Department of Chemistry, Government College University, Lahore 54000, Pakistan
Muhammad Nauman Khan   

Department of Botany, Islama College Peshawar, 25120 Peshawar, Pakistan, Pakistan
This study was standardized to investigate the effects of trace metals in smokers’ blood samples and find metals’ correlation with virulent diseases. An auxiliary finding was used to detect the inflated amount of metal absorption, which was determined by Inductively Coupled Plasma Optical Emission Spectroscopy (ICP-OES). The large metal level does not generate immunity in the smoker’s body. Human samples display fickle computation of concentrations of these metals. The Mean±SD of As, B, Pb Sr, and Zn in smoker’s samples were (6.1±2.9 ppb), (285.9±118.1 ppb), (60.7±28.5 ppb), (28.6±9.8 ppb), and (420.5±100.4 ppb) reciprocally.
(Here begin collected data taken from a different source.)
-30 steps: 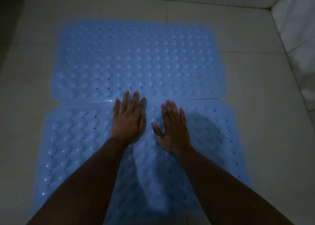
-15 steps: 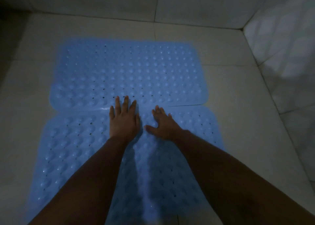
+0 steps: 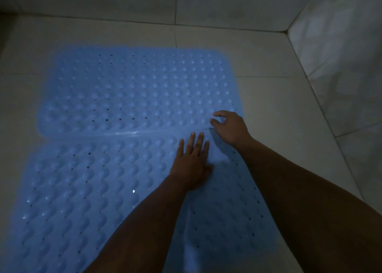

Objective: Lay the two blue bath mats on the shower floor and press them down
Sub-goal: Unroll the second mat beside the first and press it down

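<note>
Two blue mats lie edge to edge on the shower floor [image 3: 268, 107]. Left hand [image 3: 191, 165] presses flat on the near mat [image 3: 93, 190]; right hand [image 3: 230, 128], fingers curled, pinches the far mat [image 3: 134, 90] at its near right edge.

The floor [image 3: 268, 51] is laid with large pale tiles parted by thin dark grout lines. A tiled back wall [image 3: 227, 1] rises along its far edge and meets a mottled side wall [image 3: 341, 45] at the far right corner. The light is dim.
</note>
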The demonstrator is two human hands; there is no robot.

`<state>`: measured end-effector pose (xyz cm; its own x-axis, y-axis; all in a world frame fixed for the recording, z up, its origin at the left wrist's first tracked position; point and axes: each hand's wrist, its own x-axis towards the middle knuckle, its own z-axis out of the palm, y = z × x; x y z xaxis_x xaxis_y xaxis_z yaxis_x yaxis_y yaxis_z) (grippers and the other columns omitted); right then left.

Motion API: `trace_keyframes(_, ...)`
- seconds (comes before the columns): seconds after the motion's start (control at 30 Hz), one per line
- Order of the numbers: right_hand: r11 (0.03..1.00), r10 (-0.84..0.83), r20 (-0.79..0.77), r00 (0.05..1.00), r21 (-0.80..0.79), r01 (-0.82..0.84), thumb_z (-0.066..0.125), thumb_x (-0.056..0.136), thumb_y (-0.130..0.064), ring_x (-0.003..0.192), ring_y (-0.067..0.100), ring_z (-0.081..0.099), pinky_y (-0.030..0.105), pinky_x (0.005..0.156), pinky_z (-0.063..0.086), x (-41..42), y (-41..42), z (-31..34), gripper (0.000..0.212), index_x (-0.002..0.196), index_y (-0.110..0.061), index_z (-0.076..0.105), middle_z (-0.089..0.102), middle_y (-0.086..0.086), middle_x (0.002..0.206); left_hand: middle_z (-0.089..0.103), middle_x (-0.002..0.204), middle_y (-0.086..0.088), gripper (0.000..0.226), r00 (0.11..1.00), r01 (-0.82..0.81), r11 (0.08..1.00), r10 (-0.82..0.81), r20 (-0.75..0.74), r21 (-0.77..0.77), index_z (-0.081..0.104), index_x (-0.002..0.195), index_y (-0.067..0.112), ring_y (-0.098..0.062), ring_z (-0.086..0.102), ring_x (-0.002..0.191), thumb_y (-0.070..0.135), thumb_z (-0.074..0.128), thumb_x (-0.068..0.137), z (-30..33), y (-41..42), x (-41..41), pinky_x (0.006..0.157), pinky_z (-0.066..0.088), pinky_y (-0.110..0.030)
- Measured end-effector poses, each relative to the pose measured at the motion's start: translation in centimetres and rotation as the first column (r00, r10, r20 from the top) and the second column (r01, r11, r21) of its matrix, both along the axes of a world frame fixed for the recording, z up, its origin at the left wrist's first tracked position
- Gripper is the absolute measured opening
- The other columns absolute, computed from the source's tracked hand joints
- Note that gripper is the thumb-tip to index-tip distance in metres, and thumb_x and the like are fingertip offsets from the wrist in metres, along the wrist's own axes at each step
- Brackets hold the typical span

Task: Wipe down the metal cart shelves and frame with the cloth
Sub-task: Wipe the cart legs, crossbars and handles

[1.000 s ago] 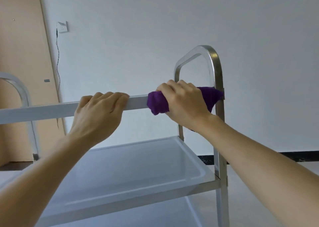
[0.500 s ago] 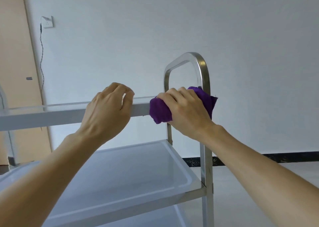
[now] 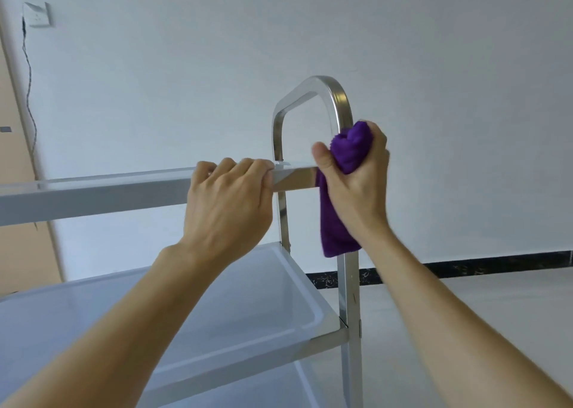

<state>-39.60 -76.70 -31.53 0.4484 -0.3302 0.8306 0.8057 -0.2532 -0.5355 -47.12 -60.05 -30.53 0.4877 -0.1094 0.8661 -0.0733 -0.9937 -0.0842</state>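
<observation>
The metal cart fills the lower left of the head view, with its top shelf rim (image 3: 93, 192) at hand height and a middle shelf (image 3: 217, 308) below. An arched steel handle frame (image 3: 328, 97) rises at the right end. My left hand (image 3: 226, 209) grips the top shelf rim near that end, fingers curled over its edge. My right hand (image 3: 356, 178) holds a bunched purple cloth (image 3: 335, 221) against the near upright of the frame, just above the shelf corner. The cloth's tail hangs down along the post.
A white wall stands behind the cart with a black baseboard (image 3: 465, 268) along the pale floor at right. A wall socket (image 3: 37, 14) with a dangling cable and a wooden door (image 3: 18, 221) are at far left. A lower shelf (image 3: 248, 389) shows under the middle one.
My right hand turned from the top rail onto the upright post, thumb now up, and the cloth hangs down. My left hand slid right along the rim toward the corner.
</observation>
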Motion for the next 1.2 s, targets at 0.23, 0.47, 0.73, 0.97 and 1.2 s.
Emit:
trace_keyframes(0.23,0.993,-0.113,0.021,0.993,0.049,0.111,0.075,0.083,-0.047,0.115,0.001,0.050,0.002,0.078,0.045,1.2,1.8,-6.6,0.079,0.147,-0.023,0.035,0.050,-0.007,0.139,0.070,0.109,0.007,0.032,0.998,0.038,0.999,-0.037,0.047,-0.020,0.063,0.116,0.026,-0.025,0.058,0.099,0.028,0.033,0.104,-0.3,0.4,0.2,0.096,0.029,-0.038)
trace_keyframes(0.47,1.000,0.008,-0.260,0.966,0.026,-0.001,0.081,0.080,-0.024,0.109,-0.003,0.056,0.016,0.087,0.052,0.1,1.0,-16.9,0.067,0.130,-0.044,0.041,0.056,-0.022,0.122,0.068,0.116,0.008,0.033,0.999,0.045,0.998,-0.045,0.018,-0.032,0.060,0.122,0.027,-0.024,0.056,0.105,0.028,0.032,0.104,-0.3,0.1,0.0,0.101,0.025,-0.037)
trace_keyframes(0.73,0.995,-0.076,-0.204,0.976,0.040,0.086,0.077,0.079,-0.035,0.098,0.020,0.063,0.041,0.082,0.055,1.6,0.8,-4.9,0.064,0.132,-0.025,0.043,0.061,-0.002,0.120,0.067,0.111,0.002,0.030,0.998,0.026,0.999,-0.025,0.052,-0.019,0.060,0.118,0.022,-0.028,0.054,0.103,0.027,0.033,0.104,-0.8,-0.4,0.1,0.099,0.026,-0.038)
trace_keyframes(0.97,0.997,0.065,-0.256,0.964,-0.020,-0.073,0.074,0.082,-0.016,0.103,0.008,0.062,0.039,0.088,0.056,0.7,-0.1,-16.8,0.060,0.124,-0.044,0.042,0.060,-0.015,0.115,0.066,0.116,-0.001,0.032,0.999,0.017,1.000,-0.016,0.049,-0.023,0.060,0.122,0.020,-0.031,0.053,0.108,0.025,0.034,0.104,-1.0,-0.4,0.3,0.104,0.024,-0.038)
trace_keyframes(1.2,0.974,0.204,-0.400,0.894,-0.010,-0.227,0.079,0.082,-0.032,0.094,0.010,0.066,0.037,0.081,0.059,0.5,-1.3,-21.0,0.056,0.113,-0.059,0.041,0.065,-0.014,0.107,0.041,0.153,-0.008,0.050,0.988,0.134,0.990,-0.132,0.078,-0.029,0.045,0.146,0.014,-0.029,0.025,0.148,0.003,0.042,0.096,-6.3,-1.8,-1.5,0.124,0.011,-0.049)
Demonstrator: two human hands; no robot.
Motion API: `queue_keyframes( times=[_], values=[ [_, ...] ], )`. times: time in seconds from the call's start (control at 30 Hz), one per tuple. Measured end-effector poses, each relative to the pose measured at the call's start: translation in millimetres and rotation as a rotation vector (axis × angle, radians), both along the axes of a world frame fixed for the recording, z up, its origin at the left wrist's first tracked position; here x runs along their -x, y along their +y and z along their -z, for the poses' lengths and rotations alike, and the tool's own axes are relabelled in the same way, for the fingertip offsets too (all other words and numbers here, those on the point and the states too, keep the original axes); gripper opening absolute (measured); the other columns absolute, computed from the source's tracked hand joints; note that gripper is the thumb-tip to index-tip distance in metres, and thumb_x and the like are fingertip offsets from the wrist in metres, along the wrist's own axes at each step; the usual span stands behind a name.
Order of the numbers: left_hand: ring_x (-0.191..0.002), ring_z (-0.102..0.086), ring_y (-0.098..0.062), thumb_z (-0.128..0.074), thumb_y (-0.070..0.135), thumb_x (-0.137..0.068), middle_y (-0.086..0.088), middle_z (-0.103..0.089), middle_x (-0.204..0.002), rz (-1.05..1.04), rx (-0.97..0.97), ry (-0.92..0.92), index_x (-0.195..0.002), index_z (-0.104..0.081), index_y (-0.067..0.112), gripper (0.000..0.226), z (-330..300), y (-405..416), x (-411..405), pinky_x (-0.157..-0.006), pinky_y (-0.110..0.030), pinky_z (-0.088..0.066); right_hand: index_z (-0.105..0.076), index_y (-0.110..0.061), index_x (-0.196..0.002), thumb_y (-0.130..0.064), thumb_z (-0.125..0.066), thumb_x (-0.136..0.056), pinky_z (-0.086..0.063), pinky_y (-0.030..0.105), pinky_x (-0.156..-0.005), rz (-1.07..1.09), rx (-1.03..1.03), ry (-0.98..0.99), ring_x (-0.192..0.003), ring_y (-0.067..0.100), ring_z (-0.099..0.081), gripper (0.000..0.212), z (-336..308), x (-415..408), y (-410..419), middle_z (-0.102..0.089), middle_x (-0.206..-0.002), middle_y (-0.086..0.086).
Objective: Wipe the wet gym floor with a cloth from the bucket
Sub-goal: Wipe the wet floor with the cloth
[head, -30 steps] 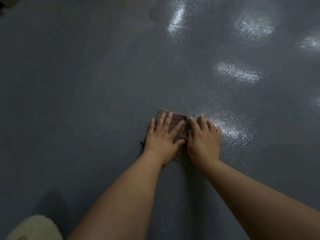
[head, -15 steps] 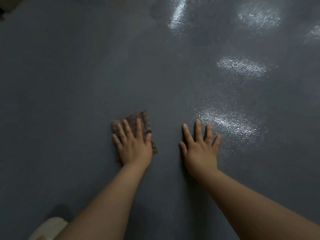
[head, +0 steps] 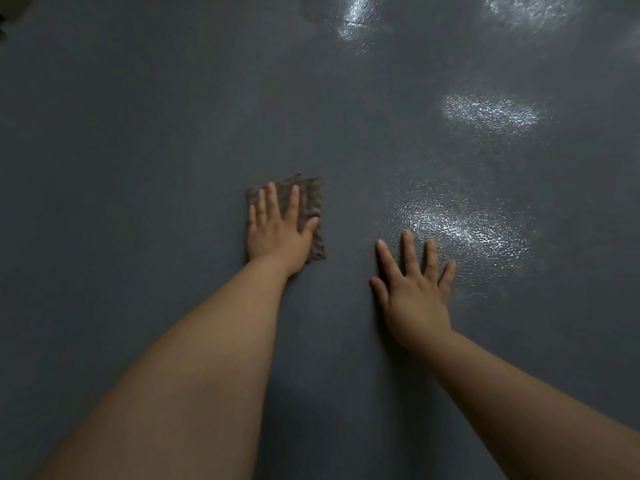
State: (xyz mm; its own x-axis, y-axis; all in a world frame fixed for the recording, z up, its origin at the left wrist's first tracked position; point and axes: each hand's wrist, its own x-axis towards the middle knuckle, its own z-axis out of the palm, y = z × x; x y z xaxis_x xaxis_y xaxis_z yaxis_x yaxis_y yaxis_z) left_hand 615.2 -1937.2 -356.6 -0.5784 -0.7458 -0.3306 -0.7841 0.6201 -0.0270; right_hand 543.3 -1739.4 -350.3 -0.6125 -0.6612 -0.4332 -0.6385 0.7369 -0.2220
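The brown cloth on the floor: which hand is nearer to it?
Left. The left hand lies flat on top of the cloth; the right hand is spread on the bare floor, apart from it.

The floor [head: 138, 168] was a dark, even slate grey with a fine pebbled grain that showed only where light caught it. There the wet patches [head: 460, 233] shone white and silver in a mottled, rippled pattern, brightest to the right and along the far edge. The cloth [head: 311, 199] was a dull brownish grey with a faint darker fleck, a little warmer in tone than the floor around it.
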Motion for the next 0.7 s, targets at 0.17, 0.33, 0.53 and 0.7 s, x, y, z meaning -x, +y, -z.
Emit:
queue_keyframes(
  times=[0.17, 0.33, 0.53, 0.7],
  values=[
    [-0.145, 0.012, -0.029, -0.023, 0.053, -0.097, -0.014, 0.012, -0.157, -0.347, 0.033, 0.014, -0.151, 0.002, 0.023, 0.067, 2.9, -12.5, -77.1, -0.116, -0.039, 0.008, 0.007, -0.040, -0.148, -0.051, -0.020, -0.099, 0.016, 0.055, -0.110, -0.001, 0.005, -0.002, -0.142, 0.032, 0.023, 0.058, 1.0, 0.7, -0.3, 0.021, -0.157, 0.000],
    [-0.145, 0.009, -0.029, -0.026, 0.051, -0.098, -0.014, 0.006, -0.158, -0.696, 0.035, 0.036, -0.152, -0.004, 0.023, 0.065, -1.1, 28.7, -132.1, -0.115, -0.045, 0.004, 0.004, -0.039, -0.149, -0.050, -0.022, -0.099, 0.015, 0.055, -0.110, 0.000, 0.017, -0.009, -0.142, 0.033, 0.022, 0.057, 0.6, 0.6, 0.4, 0.020, -0.157, 0.000],
    [-0.142, -0.016, -0.039, -0.029, 0.052, -0.091, -0.024, -0.019, -0.153, -0.547, 0.026, 0.077, -0.147, -0.030, 0.018, 0.066, 4.3, 122.1, -94.5, -0.112, -0.057, -0.010, 0.003, -0.039, -0.149, -0.050, -0.022, -0.099, 0.012, 0.056, -0.111, -0.002, 0.006, 0.021, -0.143, 0.034, 0.019, 0.057, 0.3, -0.6, 0.1, 0.016, -0.158, 0.001],
    [-0.130, -0.043, -0.038, -0.031, 0.055, -0.080, -0.022, -0.044, -0.141, 0.033, -0.112, 0.033, -0.136, -0.049, 0.024, 0.067, -4.1, 147.8, -67.1, -0.108, -0.052, -0.017, -0.001, -0.038, -0.150, -0.050, -0.023, -0.099, 0.010, 0.054, -0.113, 0.001, 0.025, 0.046, -0.144, 0.033, 0.015, 0.057, 1.4, -1.1, 1.2, 0.012, -0.159, 0.001]
  ],
)
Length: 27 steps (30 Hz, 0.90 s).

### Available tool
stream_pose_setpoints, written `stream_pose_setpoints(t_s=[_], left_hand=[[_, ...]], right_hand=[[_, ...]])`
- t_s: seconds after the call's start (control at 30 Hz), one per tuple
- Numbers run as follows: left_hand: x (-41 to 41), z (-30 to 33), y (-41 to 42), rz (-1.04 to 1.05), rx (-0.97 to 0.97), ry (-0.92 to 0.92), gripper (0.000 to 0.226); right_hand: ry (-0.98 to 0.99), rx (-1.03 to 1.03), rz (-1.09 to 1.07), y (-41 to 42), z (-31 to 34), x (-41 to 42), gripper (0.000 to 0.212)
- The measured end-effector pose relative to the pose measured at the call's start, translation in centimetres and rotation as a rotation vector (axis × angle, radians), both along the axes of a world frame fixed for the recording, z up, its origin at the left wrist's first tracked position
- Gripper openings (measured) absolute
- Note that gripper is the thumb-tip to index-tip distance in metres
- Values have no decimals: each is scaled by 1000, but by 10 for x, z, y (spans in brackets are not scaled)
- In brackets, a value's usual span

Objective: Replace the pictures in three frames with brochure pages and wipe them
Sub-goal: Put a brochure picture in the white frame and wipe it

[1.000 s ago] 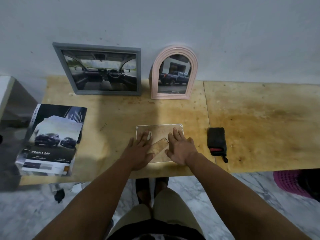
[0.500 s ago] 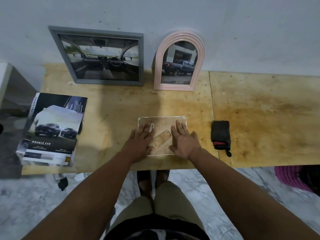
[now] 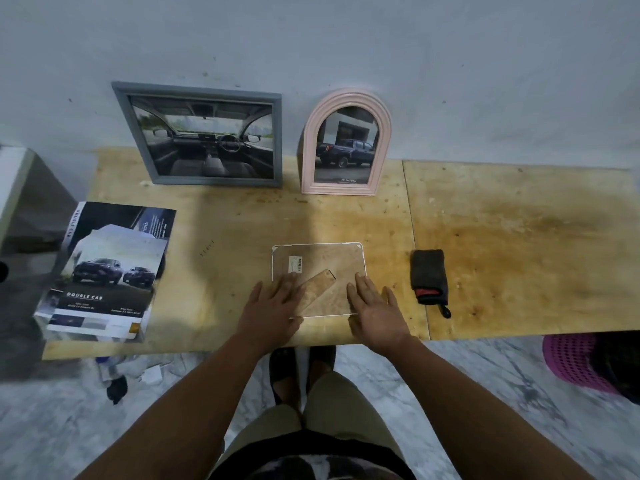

The As, B, Pb, Sr, and Zn concentrations in all the smokers’ blood samples were over the acceptable limit, withal the P-value= (≥0.05) all the samples have displayed no correlation in smokers against viral inflammation. This examination can be used as a support and quotation for further investigations. These findings declare that the number of metals in the body for long periods contributes to toxicity and promotes viral infections.